REQUIREMENT:
An exact reproduction of the lines from the one with "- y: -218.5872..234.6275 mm" to the end of the data below is required. No other lines may be included.

DATA:

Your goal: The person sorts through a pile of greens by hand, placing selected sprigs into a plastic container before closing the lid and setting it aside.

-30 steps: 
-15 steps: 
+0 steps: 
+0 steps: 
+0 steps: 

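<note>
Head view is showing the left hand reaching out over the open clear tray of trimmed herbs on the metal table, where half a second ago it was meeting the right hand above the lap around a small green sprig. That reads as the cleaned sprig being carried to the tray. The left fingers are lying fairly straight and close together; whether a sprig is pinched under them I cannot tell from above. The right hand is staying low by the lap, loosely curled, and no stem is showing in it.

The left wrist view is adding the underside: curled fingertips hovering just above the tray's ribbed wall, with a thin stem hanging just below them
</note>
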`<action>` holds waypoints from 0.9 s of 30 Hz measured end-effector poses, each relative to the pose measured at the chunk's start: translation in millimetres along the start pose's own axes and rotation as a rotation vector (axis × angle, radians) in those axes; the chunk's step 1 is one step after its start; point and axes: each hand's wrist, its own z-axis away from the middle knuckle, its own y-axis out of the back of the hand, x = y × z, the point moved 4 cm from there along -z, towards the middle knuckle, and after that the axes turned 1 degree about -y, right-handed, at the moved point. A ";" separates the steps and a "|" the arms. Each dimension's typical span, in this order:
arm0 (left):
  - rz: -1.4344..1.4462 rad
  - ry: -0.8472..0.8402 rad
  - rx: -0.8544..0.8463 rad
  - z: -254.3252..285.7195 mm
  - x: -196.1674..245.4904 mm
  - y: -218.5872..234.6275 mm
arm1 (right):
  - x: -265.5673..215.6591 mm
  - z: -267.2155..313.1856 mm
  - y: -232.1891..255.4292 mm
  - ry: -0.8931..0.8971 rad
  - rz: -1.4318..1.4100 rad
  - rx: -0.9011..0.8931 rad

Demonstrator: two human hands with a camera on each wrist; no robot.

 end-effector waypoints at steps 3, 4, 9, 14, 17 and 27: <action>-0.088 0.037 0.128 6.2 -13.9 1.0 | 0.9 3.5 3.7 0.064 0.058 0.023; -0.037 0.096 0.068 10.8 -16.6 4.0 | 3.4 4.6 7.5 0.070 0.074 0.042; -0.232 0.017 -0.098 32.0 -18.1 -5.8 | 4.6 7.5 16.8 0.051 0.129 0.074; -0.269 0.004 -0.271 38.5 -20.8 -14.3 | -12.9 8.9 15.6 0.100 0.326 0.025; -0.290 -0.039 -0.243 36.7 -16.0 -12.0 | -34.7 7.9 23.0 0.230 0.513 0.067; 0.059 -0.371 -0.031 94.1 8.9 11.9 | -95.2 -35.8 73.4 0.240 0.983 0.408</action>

WORKED SOLUTION:
  - y: -218.5872..234.6275 mm
arm1 (right):
  - x: -265.5673..215.6591 mm
  - z: -267.2155..313.1856 mm
  - y: -232.1891..255.4292 mm
  - ry: -0.8931..0.8971 rad
  - rz: -1.4318..1.4100 rad
  - rx: -0.9011..0.8931 rad

Demonstrator: two human hands with a camera on each wrist; no robot.

 end-effector waypoints at steps 3, 4, 9, 14, 17 and 27: <action>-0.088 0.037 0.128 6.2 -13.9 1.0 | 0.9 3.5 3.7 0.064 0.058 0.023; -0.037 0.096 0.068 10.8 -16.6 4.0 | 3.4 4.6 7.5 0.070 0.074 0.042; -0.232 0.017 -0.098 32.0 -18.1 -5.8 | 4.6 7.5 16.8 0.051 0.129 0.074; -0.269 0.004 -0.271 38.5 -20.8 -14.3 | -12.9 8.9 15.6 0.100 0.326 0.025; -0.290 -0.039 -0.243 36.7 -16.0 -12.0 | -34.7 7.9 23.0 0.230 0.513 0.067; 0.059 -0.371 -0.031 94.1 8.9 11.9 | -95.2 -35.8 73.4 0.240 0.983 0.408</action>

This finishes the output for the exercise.